Prompt
Make a word-for-word copy of the entries below from their first line through the line with "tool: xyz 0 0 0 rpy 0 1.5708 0", and add nothing.

+++ Supplied records

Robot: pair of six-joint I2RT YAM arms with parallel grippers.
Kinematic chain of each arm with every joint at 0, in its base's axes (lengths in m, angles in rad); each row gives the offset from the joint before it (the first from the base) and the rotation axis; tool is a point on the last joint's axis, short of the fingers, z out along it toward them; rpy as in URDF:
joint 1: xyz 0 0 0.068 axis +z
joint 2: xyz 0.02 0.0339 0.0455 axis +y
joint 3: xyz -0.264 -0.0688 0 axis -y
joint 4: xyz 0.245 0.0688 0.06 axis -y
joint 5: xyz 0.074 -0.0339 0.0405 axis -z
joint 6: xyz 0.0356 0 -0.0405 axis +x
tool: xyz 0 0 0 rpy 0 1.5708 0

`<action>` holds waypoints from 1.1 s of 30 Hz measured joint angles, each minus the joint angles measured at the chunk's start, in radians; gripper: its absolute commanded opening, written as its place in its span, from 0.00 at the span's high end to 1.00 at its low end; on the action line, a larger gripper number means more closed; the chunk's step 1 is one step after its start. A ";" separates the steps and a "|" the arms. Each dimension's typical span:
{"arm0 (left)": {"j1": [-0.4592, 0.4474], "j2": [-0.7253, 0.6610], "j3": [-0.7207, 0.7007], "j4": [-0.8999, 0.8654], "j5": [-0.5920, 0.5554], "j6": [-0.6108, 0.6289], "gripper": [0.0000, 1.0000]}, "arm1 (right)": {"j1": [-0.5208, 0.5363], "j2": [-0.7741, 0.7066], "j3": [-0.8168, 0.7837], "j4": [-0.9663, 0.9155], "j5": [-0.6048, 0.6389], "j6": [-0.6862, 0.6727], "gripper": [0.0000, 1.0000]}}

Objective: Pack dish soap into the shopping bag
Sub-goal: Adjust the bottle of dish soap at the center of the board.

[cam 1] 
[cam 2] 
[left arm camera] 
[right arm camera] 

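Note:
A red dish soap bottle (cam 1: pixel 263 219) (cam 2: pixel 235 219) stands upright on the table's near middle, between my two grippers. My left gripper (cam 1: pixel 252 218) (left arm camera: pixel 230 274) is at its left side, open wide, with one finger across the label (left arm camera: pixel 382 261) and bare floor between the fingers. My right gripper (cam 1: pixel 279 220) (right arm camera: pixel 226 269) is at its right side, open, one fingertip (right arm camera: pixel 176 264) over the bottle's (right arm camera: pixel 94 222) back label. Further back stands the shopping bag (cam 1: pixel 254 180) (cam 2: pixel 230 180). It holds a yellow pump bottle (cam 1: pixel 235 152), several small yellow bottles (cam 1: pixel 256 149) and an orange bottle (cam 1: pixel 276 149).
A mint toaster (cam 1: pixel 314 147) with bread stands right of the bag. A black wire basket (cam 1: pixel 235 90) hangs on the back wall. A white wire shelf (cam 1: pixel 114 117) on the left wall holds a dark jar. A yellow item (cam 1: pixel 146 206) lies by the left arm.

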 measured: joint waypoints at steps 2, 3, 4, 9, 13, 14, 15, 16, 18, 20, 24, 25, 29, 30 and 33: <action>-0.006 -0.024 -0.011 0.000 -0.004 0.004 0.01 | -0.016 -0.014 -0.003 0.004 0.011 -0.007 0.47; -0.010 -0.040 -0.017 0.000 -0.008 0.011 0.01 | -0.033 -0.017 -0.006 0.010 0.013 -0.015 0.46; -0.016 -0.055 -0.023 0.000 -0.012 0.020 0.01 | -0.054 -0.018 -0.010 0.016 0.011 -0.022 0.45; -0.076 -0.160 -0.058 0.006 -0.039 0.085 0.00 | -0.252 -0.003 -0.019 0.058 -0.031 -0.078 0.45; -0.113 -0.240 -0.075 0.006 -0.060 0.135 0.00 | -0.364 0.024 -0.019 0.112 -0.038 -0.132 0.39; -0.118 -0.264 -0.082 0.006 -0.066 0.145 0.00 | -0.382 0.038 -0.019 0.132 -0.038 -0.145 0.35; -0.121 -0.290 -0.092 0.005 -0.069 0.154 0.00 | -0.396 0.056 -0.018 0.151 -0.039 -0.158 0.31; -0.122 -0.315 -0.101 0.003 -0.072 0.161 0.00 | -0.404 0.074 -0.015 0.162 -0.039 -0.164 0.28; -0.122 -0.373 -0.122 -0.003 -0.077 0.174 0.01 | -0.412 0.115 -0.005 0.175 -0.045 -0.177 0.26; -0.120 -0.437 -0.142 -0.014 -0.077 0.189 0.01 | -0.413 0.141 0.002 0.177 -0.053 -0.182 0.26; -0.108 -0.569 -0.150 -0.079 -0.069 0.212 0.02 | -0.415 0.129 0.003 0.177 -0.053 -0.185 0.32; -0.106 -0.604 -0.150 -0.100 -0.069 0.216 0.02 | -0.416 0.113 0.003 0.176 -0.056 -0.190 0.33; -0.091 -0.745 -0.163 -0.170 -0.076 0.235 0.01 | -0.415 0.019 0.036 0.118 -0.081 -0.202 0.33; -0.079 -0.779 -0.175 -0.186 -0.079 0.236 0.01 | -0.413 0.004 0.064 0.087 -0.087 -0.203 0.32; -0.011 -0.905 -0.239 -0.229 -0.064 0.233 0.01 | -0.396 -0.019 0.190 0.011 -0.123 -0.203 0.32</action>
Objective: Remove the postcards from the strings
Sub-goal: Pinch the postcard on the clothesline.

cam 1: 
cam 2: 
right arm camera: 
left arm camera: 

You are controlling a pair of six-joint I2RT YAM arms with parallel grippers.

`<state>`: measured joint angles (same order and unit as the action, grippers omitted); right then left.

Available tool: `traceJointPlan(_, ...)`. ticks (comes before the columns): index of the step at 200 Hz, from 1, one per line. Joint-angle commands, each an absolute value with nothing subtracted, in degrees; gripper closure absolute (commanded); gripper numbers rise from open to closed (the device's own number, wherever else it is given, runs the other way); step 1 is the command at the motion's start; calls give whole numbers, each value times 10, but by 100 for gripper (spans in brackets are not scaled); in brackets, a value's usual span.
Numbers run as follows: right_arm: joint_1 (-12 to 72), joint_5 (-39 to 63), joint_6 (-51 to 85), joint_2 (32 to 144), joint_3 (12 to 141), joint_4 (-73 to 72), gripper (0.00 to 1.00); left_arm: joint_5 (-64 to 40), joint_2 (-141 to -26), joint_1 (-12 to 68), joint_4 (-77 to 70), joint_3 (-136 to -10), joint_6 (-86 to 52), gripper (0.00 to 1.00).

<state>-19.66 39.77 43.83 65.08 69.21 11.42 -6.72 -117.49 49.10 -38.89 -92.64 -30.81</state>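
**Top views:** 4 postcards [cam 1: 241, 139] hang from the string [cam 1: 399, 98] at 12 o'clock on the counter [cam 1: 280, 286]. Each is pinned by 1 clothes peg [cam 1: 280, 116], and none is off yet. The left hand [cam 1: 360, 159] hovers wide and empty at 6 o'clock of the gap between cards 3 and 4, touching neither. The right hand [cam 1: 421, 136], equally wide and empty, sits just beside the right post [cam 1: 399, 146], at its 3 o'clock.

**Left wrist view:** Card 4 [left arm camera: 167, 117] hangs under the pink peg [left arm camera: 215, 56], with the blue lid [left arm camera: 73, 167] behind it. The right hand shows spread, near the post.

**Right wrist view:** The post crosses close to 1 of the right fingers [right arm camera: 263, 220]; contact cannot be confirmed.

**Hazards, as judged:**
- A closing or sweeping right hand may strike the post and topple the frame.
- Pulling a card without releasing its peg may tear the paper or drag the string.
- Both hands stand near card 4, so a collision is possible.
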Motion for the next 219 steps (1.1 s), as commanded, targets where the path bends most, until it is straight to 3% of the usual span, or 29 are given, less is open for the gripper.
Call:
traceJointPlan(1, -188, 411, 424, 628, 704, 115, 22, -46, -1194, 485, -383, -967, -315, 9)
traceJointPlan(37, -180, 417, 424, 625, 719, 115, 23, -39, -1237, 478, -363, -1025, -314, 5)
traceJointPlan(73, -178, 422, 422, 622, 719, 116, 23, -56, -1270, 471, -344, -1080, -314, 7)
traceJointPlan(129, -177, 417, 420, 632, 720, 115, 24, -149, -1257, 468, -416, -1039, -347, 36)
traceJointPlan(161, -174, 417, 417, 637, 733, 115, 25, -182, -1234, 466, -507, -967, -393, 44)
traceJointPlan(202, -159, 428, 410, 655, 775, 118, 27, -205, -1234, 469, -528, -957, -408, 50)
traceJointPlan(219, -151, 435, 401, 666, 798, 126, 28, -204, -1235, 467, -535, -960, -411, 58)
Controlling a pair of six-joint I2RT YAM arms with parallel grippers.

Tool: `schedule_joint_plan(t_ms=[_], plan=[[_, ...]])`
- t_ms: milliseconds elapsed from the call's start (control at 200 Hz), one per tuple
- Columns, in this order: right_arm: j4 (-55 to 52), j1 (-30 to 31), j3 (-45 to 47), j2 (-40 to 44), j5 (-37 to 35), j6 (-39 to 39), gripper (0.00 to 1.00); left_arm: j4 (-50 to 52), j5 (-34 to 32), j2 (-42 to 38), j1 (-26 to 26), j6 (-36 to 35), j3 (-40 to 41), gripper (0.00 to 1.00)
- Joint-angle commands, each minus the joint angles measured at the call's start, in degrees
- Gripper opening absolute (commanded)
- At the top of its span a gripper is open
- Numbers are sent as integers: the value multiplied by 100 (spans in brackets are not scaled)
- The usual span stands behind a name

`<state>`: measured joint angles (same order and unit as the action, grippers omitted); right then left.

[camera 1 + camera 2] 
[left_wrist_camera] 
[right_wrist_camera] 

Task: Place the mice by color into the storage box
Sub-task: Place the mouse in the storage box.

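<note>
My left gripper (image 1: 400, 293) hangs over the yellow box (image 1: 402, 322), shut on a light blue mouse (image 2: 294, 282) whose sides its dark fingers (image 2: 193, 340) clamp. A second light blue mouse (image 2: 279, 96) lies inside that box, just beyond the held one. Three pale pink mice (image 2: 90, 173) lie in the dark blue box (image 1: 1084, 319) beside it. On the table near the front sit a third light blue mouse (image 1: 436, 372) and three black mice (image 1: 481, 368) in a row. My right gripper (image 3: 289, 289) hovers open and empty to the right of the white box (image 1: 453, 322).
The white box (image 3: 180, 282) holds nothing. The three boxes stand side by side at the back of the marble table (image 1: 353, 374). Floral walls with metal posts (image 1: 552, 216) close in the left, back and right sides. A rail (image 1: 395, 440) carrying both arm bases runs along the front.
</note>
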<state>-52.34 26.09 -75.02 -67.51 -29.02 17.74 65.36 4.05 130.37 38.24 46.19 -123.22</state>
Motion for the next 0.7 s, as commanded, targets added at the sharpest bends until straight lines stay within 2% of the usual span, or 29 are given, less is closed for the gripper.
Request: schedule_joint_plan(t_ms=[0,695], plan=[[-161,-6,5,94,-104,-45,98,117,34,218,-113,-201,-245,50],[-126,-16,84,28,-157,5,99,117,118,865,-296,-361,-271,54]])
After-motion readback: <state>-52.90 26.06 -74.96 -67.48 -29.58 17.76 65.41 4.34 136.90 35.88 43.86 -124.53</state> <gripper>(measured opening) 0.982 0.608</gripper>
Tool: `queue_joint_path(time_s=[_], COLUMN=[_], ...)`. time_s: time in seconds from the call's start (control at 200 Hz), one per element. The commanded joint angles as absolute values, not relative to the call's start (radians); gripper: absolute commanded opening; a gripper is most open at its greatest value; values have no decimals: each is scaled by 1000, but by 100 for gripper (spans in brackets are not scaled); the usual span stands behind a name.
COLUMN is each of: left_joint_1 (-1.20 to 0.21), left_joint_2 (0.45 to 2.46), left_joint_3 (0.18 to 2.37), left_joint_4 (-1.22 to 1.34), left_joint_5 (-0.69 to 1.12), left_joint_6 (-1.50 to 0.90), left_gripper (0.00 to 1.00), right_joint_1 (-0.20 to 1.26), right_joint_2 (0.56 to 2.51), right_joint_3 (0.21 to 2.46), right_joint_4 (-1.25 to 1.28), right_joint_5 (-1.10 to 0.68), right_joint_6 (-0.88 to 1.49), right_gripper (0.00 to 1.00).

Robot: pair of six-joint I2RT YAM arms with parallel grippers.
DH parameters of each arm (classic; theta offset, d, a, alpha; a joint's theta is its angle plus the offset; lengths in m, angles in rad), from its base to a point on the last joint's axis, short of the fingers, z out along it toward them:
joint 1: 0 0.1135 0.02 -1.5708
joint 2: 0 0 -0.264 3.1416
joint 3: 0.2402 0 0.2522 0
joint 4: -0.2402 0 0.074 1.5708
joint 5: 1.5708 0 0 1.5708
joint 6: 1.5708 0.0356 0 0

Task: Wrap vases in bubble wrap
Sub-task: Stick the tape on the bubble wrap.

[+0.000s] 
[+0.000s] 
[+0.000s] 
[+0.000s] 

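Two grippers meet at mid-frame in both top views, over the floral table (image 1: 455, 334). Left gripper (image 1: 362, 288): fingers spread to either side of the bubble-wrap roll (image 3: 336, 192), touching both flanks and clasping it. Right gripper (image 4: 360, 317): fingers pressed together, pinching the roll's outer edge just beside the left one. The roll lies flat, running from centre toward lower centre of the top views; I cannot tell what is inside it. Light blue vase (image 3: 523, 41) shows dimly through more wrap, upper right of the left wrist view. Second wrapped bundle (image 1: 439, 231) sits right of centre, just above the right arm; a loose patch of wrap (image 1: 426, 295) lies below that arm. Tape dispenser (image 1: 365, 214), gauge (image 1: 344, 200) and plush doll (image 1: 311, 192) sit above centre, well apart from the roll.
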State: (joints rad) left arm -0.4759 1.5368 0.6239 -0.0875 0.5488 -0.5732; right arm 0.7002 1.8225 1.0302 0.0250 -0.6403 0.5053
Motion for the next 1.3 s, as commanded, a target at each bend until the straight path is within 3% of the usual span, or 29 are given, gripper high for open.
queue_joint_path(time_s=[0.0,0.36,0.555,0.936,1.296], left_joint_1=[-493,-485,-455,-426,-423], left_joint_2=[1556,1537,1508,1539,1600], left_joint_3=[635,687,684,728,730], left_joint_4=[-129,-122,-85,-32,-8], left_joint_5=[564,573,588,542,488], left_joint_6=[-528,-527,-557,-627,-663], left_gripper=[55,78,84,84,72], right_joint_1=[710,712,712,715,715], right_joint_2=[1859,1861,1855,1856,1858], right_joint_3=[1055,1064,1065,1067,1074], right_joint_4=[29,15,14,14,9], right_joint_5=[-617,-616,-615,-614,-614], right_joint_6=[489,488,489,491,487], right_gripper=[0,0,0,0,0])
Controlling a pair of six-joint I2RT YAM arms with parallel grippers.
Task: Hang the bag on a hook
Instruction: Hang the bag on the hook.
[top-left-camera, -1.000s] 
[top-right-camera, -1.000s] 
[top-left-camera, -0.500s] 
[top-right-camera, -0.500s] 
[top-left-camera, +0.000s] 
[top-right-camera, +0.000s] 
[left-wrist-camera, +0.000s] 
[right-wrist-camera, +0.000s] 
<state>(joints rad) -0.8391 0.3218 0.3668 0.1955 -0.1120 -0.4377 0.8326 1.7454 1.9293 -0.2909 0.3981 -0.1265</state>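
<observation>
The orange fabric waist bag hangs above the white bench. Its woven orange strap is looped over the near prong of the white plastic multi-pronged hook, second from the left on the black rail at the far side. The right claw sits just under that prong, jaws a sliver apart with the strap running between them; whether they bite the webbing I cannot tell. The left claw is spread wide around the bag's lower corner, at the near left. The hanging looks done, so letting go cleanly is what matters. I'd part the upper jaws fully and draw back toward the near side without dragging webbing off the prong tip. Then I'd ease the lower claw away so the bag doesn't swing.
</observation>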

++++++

The answer
Robot: pair of six-joint I2RT YAM arms with parallel grippers.
Kinematic chain of each arm with every joint at 0, in its base's axes (lengths in m, angles in rad); each row gives the offset from the joint before it (the first from the base) and the rotation axis; tool is a point on the last joint's axis, short of the fingers, z out along it toward them; rpy as in URDF:
joint 1: xyz 0 0 0.068 axis +z
joint 2: xyz 0.02 0.0339 0.0455 axis +y
joint 3: xyz -0.264 -0.0688 0 axis -y
joint 4: xyz 0.245 0.0688 0.06 axis -y
joint 5: xyz 0.074 -0.0339 0.0405 axis -z
joint 6: xyz 0.0356 0 -0.0405 axis +x
tool: xyz 0 0 0 rpy 0 1.5708 0

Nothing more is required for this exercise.